═══ Source material

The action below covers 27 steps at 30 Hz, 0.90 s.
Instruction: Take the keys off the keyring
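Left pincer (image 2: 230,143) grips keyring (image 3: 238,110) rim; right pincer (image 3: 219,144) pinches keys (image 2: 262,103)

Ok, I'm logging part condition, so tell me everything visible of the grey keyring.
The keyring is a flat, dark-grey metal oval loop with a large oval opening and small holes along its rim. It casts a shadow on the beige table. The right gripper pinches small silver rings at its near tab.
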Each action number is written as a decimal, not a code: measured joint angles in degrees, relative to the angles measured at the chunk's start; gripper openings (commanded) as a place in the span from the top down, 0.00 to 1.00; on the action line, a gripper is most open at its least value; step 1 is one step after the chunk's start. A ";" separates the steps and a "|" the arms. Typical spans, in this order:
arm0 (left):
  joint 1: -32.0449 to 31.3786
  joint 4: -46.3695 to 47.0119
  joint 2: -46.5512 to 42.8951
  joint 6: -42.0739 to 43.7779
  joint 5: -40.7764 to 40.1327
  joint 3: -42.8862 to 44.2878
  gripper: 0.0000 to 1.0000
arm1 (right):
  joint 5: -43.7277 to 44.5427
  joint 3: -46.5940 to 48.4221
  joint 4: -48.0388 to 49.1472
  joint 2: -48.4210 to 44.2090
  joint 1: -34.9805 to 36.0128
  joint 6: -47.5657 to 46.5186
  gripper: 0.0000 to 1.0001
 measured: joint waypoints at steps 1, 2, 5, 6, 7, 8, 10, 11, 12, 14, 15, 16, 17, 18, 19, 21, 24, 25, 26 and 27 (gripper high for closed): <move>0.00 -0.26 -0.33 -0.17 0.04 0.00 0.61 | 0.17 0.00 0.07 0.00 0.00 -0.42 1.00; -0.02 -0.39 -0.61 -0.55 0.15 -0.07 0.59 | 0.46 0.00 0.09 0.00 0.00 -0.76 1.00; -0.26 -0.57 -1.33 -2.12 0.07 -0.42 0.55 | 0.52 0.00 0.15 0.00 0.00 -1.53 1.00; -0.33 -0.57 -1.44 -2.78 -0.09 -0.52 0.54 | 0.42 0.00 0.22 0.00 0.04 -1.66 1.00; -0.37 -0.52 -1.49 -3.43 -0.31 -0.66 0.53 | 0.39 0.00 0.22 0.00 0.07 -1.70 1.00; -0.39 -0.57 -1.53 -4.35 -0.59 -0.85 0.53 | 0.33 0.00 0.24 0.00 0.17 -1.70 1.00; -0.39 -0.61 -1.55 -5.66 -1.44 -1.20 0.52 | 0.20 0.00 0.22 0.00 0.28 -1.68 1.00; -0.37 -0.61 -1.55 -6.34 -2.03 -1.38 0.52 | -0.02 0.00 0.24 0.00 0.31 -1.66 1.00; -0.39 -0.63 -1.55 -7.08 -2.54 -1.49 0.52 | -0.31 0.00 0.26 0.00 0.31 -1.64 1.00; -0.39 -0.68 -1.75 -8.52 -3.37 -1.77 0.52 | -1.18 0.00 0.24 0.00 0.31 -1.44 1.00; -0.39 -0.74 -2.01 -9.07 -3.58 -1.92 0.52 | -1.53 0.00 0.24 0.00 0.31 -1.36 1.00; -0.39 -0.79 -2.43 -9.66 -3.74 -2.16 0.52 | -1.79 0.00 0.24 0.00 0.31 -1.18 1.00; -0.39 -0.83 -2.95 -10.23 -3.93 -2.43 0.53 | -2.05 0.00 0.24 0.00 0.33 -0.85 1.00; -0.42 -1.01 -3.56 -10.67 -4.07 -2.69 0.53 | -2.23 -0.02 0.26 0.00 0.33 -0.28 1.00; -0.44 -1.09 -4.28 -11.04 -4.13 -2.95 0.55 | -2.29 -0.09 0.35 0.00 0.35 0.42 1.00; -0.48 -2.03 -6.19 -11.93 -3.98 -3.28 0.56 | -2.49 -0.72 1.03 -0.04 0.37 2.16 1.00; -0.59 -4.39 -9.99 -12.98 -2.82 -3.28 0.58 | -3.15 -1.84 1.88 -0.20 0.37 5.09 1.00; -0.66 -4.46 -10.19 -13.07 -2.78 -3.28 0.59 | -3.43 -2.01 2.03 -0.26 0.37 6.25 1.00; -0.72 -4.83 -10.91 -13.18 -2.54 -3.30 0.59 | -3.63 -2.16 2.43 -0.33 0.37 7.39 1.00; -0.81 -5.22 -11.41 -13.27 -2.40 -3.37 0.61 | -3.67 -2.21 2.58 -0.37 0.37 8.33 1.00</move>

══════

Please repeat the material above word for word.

The action below covers 27 steps at 30 Hz, 0.90 s.
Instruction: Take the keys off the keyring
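Left pincer (image 2: 230,143) grips keyring (image 3: 238,110) rim; right pincer (image 3: 219,144) pinches keys (image 2: 262,103)

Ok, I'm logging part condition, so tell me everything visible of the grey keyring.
The keyring is a flat, dark-grey metal oval loop with a large oval opening and small holes along its rim. It casts a shadow on the beige table. The right gripper pinches small silver rings at its near tab.
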Each action number is written as a decimal, not a code: measured joint angles in degrees, relative to the angles measured at the chunk's start; gripper openings (commanded) as a place in the span from the top down, 0.00 to 1.00; on the action line, a gripper is most open at its least value; step 1 is one step after the chunk's start. A ";" separates the steps and a "|" the arms. Typical spans, in this order:
arm0 (left):
  joint 1: -32.0449 to 31.3786
  joint 4: -46.3695 to 47.0119
  joint 2: -46.5512 to 42.8951
  joint 6: -42.0739 to 43.7779
  joint 5: -40.7764 to 40.1327
  joint 3: -42.8862 to 44.2878
  gripper: 0.0000 to 1.0000
arm1 (right):
  joint 5: -43.7277 to 44.5427
  joint 3: -46.5940 to 48.4221
  joint 4: -48.0388 to 49.1472
  joint 2: -48.4210 to 44.2090
  joint 1: -34.9805 to 36.0128
  joint 6: -47.5657 to 46.5186
  gripper: 0.0000 to 1.0001
 measured: joint waypoints at steps 1, 2, 5, 6, 7, 8, 10, 11, 12, 14, 15, 16, 17, 18, 19, 21, 24, 25, 26 and 27 (gripper high for closed): <move>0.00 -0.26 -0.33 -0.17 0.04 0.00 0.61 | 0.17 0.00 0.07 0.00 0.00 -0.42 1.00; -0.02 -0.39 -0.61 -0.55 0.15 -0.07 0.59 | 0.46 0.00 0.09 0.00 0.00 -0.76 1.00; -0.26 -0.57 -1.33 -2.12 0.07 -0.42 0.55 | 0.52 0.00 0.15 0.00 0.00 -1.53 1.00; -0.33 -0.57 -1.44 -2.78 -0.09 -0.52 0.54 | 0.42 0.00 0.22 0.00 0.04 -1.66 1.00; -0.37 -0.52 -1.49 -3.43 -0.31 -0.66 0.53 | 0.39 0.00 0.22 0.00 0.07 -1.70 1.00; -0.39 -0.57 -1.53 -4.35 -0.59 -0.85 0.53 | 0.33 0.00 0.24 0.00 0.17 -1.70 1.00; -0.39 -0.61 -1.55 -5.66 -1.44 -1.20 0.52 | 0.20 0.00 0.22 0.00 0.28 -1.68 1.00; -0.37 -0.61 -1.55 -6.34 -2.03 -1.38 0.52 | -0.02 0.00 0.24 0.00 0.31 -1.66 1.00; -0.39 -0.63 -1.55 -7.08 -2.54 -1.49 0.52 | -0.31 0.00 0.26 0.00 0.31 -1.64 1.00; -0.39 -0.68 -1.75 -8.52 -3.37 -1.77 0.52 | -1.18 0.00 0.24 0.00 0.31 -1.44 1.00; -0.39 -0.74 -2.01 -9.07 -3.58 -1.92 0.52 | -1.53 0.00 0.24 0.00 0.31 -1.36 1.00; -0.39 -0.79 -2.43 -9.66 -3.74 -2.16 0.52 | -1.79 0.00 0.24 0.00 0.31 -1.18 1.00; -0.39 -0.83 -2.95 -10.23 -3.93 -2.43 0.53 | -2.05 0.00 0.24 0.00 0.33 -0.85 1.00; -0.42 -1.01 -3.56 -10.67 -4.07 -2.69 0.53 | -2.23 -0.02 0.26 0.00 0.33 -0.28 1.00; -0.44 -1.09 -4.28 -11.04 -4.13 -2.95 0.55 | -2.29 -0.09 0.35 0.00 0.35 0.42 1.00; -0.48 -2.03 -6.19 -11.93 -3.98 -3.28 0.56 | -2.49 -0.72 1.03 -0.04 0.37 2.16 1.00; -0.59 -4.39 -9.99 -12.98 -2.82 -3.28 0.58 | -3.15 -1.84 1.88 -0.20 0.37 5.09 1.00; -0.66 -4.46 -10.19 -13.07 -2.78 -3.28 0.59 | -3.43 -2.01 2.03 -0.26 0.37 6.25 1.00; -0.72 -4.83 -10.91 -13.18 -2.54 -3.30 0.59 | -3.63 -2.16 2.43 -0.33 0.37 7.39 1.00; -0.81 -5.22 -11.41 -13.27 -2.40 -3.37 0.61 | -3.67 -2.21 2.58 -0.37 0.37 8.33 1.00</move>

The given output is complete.